- [Recorded data]
====

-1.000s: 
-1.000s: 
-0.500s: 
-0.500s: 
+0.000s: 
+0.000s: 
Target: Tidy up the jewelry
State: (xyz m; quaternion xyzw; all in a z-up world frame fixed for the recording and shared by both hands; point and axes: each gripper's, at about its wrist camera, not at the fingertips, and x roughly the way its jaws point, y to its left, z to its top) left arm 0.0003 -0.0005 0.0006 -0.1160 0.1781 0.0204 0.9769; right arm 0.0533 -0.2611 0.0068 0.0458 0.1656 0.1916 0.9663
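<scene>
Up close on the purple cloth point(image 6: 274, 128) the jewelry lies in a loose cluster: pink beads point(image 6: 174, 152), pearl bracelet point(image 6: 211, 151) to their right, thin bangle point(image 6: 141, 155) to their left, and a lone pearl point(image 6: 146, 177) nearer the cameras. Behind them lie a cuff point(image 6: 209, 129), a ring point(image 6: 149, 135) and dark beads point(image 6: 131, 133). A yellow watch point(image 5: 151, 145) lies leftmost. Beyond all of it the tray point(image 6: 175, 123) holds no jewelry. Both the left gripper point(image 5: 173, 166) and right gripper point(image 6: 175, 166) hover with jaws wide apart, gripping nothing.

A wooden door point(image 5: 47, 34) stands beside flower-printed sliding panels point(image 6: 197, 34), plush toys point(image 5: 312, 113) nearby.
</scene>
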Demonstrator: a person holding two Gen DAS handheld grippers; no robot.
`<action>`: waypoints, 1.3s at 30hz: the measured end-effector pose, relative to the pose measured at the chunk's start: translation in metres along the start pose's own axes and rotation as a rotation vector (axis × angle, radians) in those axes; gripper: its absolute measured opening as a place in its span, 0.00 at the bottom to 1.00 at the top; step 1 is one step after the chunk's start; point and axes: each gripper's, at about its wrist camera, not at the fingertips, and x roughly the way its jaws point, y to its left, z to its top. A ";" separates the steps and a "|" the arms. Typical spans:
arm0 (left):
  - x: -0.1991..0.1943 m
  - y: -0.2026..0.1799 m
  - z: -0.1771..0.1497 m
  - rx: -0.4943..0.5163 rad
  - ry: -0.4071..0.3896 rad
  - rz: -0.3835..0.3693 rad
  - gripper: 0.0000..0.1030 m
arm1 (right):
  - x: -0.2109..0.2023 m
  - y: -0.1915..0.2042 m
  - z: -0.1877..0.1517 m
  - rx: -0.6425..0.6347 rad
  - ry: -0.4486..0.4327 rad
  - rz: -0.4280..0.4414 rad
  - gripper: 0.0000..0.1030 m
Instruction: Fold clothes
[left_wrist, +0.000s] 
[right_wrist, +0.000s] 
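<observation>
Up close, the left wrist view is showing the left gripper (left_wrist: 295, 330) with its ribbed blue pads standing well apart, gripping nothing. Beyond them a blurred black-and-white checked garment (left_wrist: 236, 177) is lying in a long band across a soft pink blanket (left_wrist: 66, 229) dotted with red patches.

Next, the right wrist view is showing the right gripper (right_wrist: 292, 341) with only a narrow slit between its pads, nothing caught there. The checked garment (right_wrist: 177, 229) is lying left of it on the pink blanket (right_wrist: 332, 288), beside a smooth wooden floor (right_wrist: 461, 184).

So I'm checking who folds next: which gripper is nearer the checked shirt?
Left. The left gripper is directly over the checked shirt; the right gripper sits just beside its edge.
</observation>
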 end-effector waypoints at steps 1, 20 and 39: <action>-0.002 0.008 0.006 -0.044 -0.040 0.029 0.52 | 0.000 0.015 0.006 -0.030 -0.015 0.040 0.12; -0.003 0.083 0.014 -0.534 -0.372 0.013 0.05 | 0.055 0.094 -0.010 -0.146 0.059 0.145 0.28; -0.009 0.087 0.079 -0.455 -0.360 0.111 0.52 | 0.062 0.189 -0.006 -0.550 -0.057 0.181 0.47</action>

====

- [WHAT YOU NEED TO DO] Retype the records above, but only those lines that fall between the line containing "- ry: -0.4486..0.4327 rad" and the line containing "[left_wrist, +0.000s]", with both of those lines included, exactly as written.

- [TASK RESULT]
  - ry: -0.4486..0.4327 rad
  - rz: -0.4280..0.4414 rad
  - gripper: 0.0000..0.1030 m
Instruction: Fold clothes
[left_wrist, +0.000s] 

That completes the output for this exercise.